The difference between machine vision and computer vision

The idea of machines being able to see and act for us is not a new one. It’s been the stuff of science fiction for decades, and is now very much a reality.

Machine vision came first. This engineering-based system uses existing technologies to mechanically ‘see’ steps along a production line. It helps manufacturers detect flaws in their products before they are packaged, or food distribution companies ensure their foods are correctly labelled, for instance.

Since the development of computer vision, machine vision too is leaping into the future. If we think of machine vision as the body of a system, computer vision is the retina, optic nerve, brain and central nervous system. A machine vision system uses a camera to view an image, computer vision algorithms then process and interpret the image, before instructing other components in the system to act upon that data.

Computer vision can be used alone, without needing to be part of a larger machine system. But a machine vision system doesn’t work without a computer and specific software at its core. This goes way beyond image processing. In computer vision (CV) terms, an image doesn’t even have to be a photo or a video; it could be an ‘image’ from a thermal or infrared sensor, motion detectors or other sources.

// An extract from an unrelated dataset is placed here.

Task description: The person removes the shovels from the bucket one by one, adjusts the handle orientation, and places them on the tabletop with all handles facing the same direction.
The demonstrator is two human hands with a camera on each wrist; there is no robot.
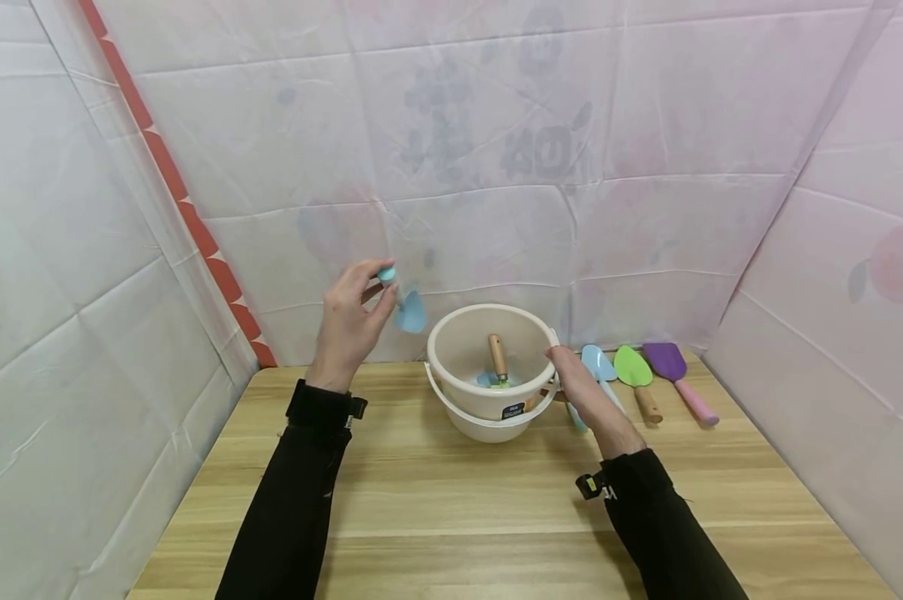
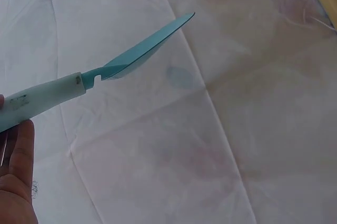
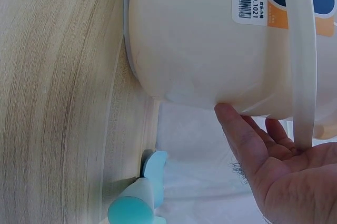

Increasingly, computer vision is able to process 3D and moving images as well, including unpredictable observations that earlier iterations of such technology could not handle. Complex operations detect all sorts of features within an image, analyse them and provide rich information about those images.

As computer vision advances, the potential applications for machine vision multiply exponentially. What was once the preserve of heavy industry to determine simple binary actions now appears in the braking systems of autonomous vehicles, compares our faces with our passport photos at airport security gates and helps robots perform surgery.